Possibilidade de o Tietê voltar a ter peixes na capital é descartada
O homem joga a bituca de cigarro na calçada. A mulher esquece de recolher as fezes do seu cachorro durante o passeio vespertino. No sábado pela manhã, o programa ainda pode ser lavar carros na rua.
Todo esse lixo, sólido e líquido, vai chegar ao Tietê e aos seus afluentes quando chove. Sem falar no esgoto doméstico, a principal fonte poluidora do rio, que entra limpo na cidade de Mogi das Cruzes.
A chamada poluição difusa -toda sujeira despejada no rio sem ser esgoto- matou definitivamente o Tietê na cidade de São Paulo, afirmam os especialistas. Ela representa cerca de 30% do esgoto que compõe a água escura que se vê da marginal, estima a Sabesp.
Mesmo que o programa de despoluição do rio paulista atinja as suas metas em alguns anos e praticamente corte o fornecimento de esgoto para o Tietê, ele nunca mais vai ter peixes. O rio está morto, porque a carga de poluição difusa será sempre longe de zero.
"Você pode até ter um ou outro peixe entrando [sob a ponte das Bandeiras ou dos Remédios, por exemplo] mas ele vai viver pouco tempo e morrer", afirma Malu Ribeiro, coordenadora de projetos da ONG SOS Mata Atlântica, instituição que, historicamente, vigia a qualidade ambiental do rio.
Além das bitucas, dos restos da lavagem do carro e dos dejetos animais, tem muito mais coisa, afirma Antonio Costa e Silva, engenheiro civil da Sabesp. "O resto dos pneus dos carros, as toneladas de carbono que existem no ar [por causa da queima de combustível]. Tudo vai para o rio quando chove."
Pelo cronograma da companhia de água, o grande marco será o ano de 2018. "Nós vamos universalizar a coleta e o tratamento de esgoto [nos municípios atendidos pela Sabesp]", afirma Costa e Silva.
Números de hoje mostram que o projeto de despoluição do Tietê já conseguiu avanços. "Saímos de um patamar de 4.000 litros por segundo de esgoto tratado, em 1992, para os atuais 16 mil litros por segundo, em média", diz a Sabesp. Até agora, foram investidos no programa R$ 1,6 bilhão, entre recursos estaduais e federais.
Apesar disso, relatórios da Cetesb (agência ambiental do Estado) mostram que a situação continua "péssima" no Tietê na capital. "Essa é a classificação da água no nosso ponto de coleta na ponte dos Remédios, por exemplo", diz Nelson Menegon Júnior, gerente da divisão de qualidade das águas e do solo da Cetesb.
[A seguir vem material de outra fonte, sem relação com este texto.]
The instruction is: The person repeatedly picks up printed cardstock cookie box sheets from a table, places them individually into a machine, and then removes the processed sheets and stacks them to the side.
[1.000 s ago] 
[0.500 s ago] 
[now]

Em números aproximados, diz Menegon Júnior, a vazão média do Tietê é de 60 metros por segundo. Porém, 37 metros por segundo é formado por matéria orgânica biodegradável. As bactérias comem esse esgoto e, neste processo, esgotam o oxigênio disponível na água. Por isso, não existe peixe.
Para a ambientalista da SOS Mata Atlântica, mesmo sem peixe, e muito menos sem a possibilidade de mergulho no Tietê na capital, a diminuição de esgoto em direção ao rio terá um benefício. "A melhora do odor pode fazer, pelo menos, que se pense em navegar no Tietê a partir de 2018", afirma.
A questão, lembra Ribeiro, não é apenas o cheiro, mas também o contínuo trabalho para que o rio não seja assoreado. Ao lado do desprezado Tietê, do ponto de vista paisagístico pelo menos, existe o Pinheiros.
Mas, apesar de integrado ao horizonte da cidade, este canal artificial tem uma água via de regra pior que a de seu vizinho. "Em dia quente, dá para sentir isso da marginal", diz Ribeiro.